Give the data again in full, with every character unchanged.
*** Opening DATA SEGMENT ***
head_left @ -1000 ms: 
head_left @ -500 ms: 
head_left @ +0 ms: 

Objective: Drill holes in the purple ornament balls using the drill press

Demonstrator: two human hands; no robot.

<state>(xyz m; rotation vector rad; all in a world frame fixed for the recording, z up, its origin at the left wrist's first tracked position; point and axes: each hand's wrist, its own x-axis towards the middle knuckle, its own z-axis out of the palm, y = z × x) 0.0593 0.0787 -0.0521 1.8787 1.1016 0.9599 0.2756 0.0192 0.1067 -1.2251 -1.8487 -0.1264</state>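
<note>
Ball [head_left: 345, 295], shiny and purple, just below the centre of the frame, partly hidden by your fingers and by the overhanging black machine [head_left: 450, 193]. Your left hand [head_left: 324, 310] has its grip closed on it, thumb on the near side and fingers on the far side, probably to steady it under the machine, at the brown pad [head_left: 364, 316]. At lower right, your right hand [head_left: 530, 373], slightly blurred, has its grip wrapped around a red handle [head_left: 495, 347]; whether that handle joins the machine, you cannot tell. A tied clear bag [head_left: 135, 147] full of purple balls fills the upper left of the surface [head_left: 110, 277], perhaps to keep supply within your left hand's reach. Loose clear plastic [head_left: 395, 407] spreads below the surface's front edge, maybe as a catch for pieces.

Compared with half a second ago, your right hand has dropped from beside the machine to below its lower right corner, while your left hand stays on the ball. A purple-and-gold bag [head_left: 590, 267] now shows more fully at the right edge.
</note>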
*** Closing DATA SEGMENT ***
TASK SOLUTION:
head_left @ -1000 ms: 
head_left @ -500 ms: 
head_left @ +0 ms: 

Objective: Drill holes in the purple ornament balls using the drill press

Demonstrator: two human hands; no robot.

<state>(xyz m; rotation vector rad; all in a world frame fixed for the recording, z up, its origin at the left wrist's first tracked position; point and axes: each hand's wrist, its own x-axis towards the middle knuckle, its own z-axis out of the palm, y = z × x) 0.0593 0.0787 -0.0521 1.8787 1.1016 0.9599 0.2756 0.0192 0.1067 -1.2251 -1.8487 -0.1264</state>
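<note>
Ball [head_left: 345, 295], shiny and purple, just below the centre of the frame, partly hidden by your fingers and by the overhanging black machine [head_left: 450, 193]. Your left hand [head_left: 324, 310] has its grip closed on it, thumb on the near side and fingers on the far side, probably to steady it under the machine, at the brown pad [head_left: 364, 316]. At lower right, your right hand [head_left: 530, 373], slightly blurred, has its grip wrapped around a red handle [head_left: 495, 347]; whether that handle joins the machine, you cannot tell. A tied clear bag [head_left: 135, 147] full of purple balls fills the upper left of the surface [head_left: 110, 277], perhaps to keep supply within your left hand's reach. Loose clear plastic [head_left: 395, 407] spreads below the surface's front edge, maybe as a catch for pieces.

Compared with half a second ago, your right hand has dropped from beside the machine to below its lower right corner, while your left hand stays on the ball. A purple-and-gold bag [head_left: 590, 267] now shows more fully at the right edge.
</note>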

There is nothing further to add to the answer.